L’esprit de compassion est un esprit complètement pur qui ressent naturellement une sensibilité particulière à l’égard de tous les êtres vivants qui souffrent dans le samsara. Cet esprit est la base même de notre développement spirituel. C’est une précieuse qualité que partagent tous les êtres sensibles et qui rend notre vie humaine pleine de sens. L’esprit de compassion est une véritable source de vie. Chacun de nous possède au fond de lui cet esprit. Nos pensées, nos paroles et nos actions si elles sont inspirées par la compassion donnent une intense et bienfaisante dimension à tout ce que nous entreprenons. Elle est bien plus que de la sympathie pour autrui car elle repose sur une sagesse qui vient de notre cœur. Il ne s’agit pas d’avoir simplement une pensée bienveillante, c’est venir en aide aux autres avec discernement . À notre époque beaucoup de personnes se méprennent sur le sens de l’esprit de compassion et le réduise à la permissivité et à l’indulgence envers les autres. Elle est souvent un simple réflexe intellectuel qui nous évite de nous sentir responsable des situations que nous pouvons rencontrer.

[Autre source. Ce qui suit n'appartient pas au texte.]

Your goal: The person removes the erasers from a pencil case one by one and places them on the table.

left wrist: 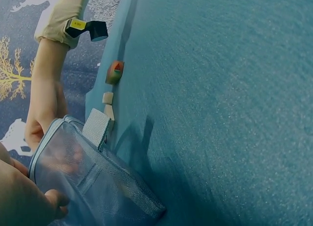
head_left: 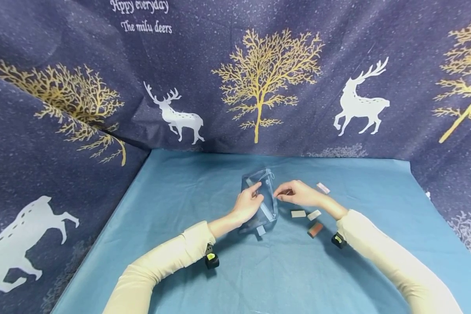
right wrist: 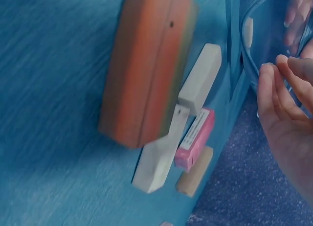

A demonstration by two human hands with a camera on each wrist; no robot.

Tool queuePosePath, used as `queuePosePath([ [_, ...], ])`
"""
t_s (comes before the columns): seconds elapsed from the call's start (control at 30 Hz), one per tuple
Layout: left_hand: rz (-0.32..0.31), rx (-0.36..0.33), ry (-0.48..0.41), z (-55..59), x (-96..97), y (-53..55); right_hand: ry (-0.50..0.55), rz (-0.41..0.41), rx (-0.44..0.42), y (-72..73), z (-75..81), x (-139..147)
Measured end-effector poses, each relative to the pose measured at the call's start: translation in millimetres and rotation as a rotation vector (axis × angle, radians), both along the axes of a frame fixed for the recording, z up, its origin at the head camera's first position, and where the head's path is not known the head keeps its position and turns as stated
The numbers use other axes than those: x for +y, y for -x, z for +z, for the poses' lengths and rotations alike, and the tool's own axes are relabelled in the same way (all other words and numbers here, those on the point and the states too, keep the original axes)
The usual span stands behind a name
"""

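A blue see-through mesh pouch [head_left: 267,203] with a zip edge stands tilted between the hands. My left hand [head_left: 248,205] holds it from the left, with the thumb [left wrist: 57,199] against the mesh in the left wrist view. On the pouch's right side, my right hand [head_left: 299,194] has thumb and fingertips together at the zip edge, pinching it. The right wrist view shows these fingertips [right wrist: 266,72] at the rim. A pale piece [right wrist: 249,33] shows at the pouch in that view. A light fabric tab [left wrist: 96,127] sticks out at one end.
Right of the pouch lie an orange-and-green eraser [head_left: 315,229], two white blocks [head_left: 298,213] and a pink eraser [head_left: 323,188] with a pale label. A beige block [right wrist: 194,172] lies beside the pink one. Behind the blue cloth [head_left: 180,187] hangs a patterned curtain [head_left: 227,78].
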State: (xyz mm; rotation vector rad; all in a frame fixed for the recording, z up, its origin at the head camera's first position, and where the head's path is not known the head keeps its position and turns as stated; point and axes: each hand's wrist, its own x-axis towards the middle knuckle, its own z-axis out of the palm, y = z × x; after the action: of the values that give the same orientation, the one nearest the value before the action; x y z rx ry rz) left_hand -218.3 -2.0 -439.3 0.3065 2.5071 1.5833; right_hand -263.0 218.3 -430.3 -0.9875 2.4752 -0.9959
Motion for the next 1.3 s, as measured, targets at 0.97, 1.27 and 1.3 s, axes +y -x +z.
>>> queuePosePath([
  [0.97,0.036,0.030,-0.006,0.9,1.1,-3.0,-0.012,0.239,-0.055,-6.4,-13.8,-31],
  [1.27,0.044,0.061,-0.016,1.5,1.6,-3.7,-0.010,0.231,-0.091,-6.4,-18.3,-41],
  [1.3,0.044,0.062,-0.017,2.0,1.7,-3.8,-0.014,0.232,-0.094,-5.6,-19.1,-42],
])
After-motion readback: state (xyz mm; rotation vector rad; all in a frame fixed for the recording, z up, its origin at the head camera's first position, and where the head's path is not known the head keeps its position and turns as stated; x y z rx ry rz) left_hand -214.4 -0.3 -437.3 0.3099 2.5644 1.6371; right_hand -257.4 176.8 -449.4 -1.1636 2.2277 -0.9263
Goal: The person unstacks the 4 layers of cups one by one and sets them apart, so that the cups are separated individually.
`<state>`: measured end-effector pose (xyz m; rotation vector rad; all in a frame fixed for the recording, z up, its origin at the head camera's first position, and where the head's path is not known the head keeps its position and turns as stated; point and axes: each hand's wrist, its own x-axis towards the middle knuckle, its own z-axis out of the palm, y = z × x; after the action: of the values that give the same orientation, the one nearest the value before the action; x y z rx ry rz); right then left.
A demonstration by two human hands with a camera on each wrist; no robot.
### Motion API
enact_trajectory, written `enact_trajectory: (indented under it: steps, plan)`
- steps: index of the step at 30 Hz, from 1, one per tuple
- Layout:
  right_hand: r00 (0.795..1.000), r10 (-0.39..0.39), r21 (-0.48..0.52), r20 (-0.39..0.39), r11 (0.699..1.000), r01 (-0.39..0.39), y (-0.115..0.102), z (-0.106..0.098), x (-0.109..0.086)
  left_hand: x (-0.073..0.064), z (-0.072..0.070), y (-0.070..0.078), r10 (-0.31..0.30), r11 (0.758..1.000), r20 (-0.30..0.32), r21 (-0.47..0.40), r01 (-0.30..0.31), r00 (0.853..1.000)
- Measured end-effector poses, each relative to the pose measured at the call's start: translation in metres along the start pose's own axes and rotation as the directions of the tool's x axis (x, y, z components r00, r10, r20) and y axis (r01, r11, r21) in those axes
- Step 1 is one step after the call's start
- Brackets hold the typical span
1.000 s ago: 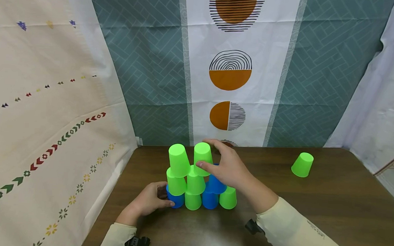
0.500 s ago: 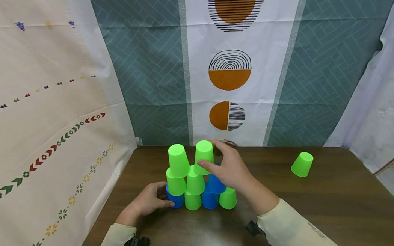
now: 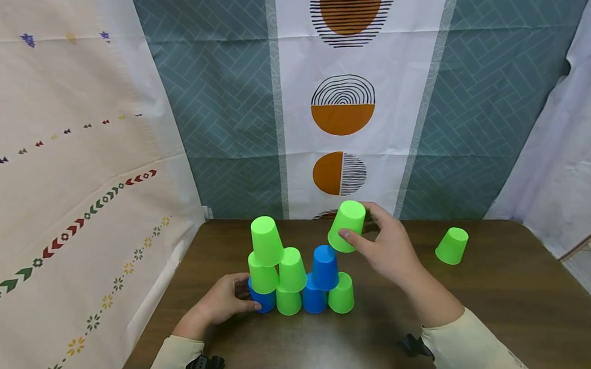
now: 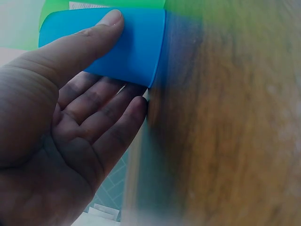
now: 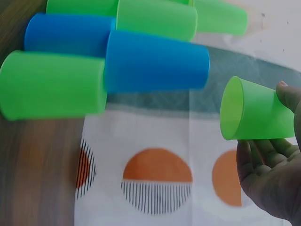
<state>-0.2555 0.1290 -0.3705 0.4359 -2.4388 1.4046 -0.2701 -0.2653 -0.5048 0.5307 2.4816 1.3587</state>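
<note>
Upside-down cups stand stacked in tiers. My left hand (image 3: 222, 301) holds the blue cup (image 3: 261, 297) at the bottom left, thumb on its near side and fingers behind. Rightward along that bottom row come a green cup (image 3: 288, 301), a blue cup (image 3: 314, 296) and a green cup (image 3: 342, 293). Above them sit two green cups, with a blue cup (image 3: 325, 268) to their right. One green cup (image 3: 266, 241) tops the left side. My right hand (image 3: 391, 241) grips another green cup (image 3: 346, 226), mouth down and slightly tilted, in the air above the upper blue cup.
A lone green cup (image 3: 451, 246) stands upside down at the back right of the brown wooden table (image 3: 496, 309). Patterned cloth (image 3: 213, 117) hangs behind the table, and a pale curtain (image 3: 94, 240) closes off the left side.
My right hand has lifted its green cup off the second tier's middle and carried it right and up, above the upper blue cup. My left hand has stayed at the bottom-left blue cup.
</note>
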Motion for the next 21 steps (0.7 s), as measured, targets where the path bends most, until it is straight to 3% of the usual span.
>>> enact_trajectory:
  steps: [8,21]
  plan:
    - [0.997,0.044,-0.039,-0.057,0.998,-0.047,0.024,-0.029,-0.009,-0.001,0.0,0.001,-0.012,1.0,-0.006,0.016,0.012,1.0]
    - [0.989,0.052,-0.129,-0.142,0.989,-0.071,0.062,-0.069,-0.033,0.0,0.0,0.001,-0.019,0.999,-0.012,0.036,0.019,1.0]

En développant cet esprit de compassion, nous avons un souci désintéressé du bonheur des autres et nous voulons tout faire pour les libérer de leur souffrance. C’est en fait un altruisme qui fait partie de notre chemin spirituel. Par analogie nous sommes avec les autres pris par la tempête dans un océan avec ses vagues menaçantes, semblable au samsara avec toutes ses souffrances, sans un moment de répit. Rencontrer le dharma est semblable à croiser un bateau sur lequel nous pouvons monter et qui nous amène vers la terre ferme. Irons-nous seul sur ce bateau, en laissant tous les autres se noyer? Jusqu’à quel point pourrons-nous être heureux en faisant cela, en atteignant la terre ferme tout en sachant que les autres sont en train de se noyer? L’esprit de compassion consiste justement à aider les autres à monter également sur ce bateau et se libérer enfin.
Développer un esprit de compassion ne requiert pas un contexte particulier. Sans méditer forcément sur les souffrances terribles des êtres des règnes inférieurs, nous sommes plus à même de le développer pour les êtres qui nous sont proches dans notre vie quotidienne. Toute situation de notre vie courante peut convenir à cet entraînement. Voici une situation anodine qui me sert à pratiquer celui-ci. Me souvenant d’une séquence vidéo de l’inauguration du KMC-France, j’avais remarqué l’attitude de Vénérable Guéshé-la qui récitait le mantra OM MANI PAME HOUM à l’intention des poules et des oies de la basse-cour du château et me souvenant d’un enseignement reçu qui dit que : « Où nous pensons qu’un bouddha va, un bouddha va réellement. Et que fait un bouddha à l’endroit où il se trouve, il accorde ses bénédictions ». Puisque les animaux possèdent également un esprit, cet esprit est susceptible de recevoir les bénédictions d’un bouddha, quand bien même cet esprit est emprisonné dans les agrégats d’un animal. Et de cette réflexion j’en ai fait une pratique. Ainsi, lorsque je fais un nordic-walking dans la campagne près de chez moi, si je passe à proximité d’un troupeau de vaches par exemple, en posant mon regard sur chacune d’entre-elles, j’imagine qu’un bouddha va dans chaque esprit. Et en récitant le mantra à leur intention je ressens une grande compassion pour ces animaux.
Certains personnages ont démontré qu’ils étaient capables de relever d’importants défis. Cela nous prouve à quel point, dotés d’une forte motivation, nous sommes capables d’aller bien au-delà de ce que nous pensions être capables de faire. Comme l’illustre si bien la citation de M. Twain, je cite « C’est parce qu’ils ne savaient pas que c’était impossible, ils l’ont fait ». La compassion va nous amener à développer cette formidable énergie qui nous amène à atteindre le but final afin d’aider les autres. De manière objective le bonheur de tous les êtres vivants est en comparaison avec le bonheur d’une seule personne bien plus important. Pour illustrer cette situation, prenons une balance à fléau imaginons un être vivant sur un plateau et tous les autres sur l’autre, quel est le côté le plus lourd? Ainsi, lorsque nous appartenons à « Tous les autres », il est aisé de dire que bien sûr le bonheur de tous les autres est le plus important, mais lorsque nous sommes dans la catégorie « un être vivant », il nous est plus pénible d’admettre que le bonheur de tous les autres est le plus important. Bien qu’intellectuellement nous admettions cela, il est plus difficile de le mettre dans notre cœur. C’est pourquoi, nous devons méditer encore et encore pour faire grandir notre compréhension. Alors, la voie du bodhisattva, la voie de la compassion, la voie qui nous conduit à la pleine illumination s’ouvre dans notre esprit.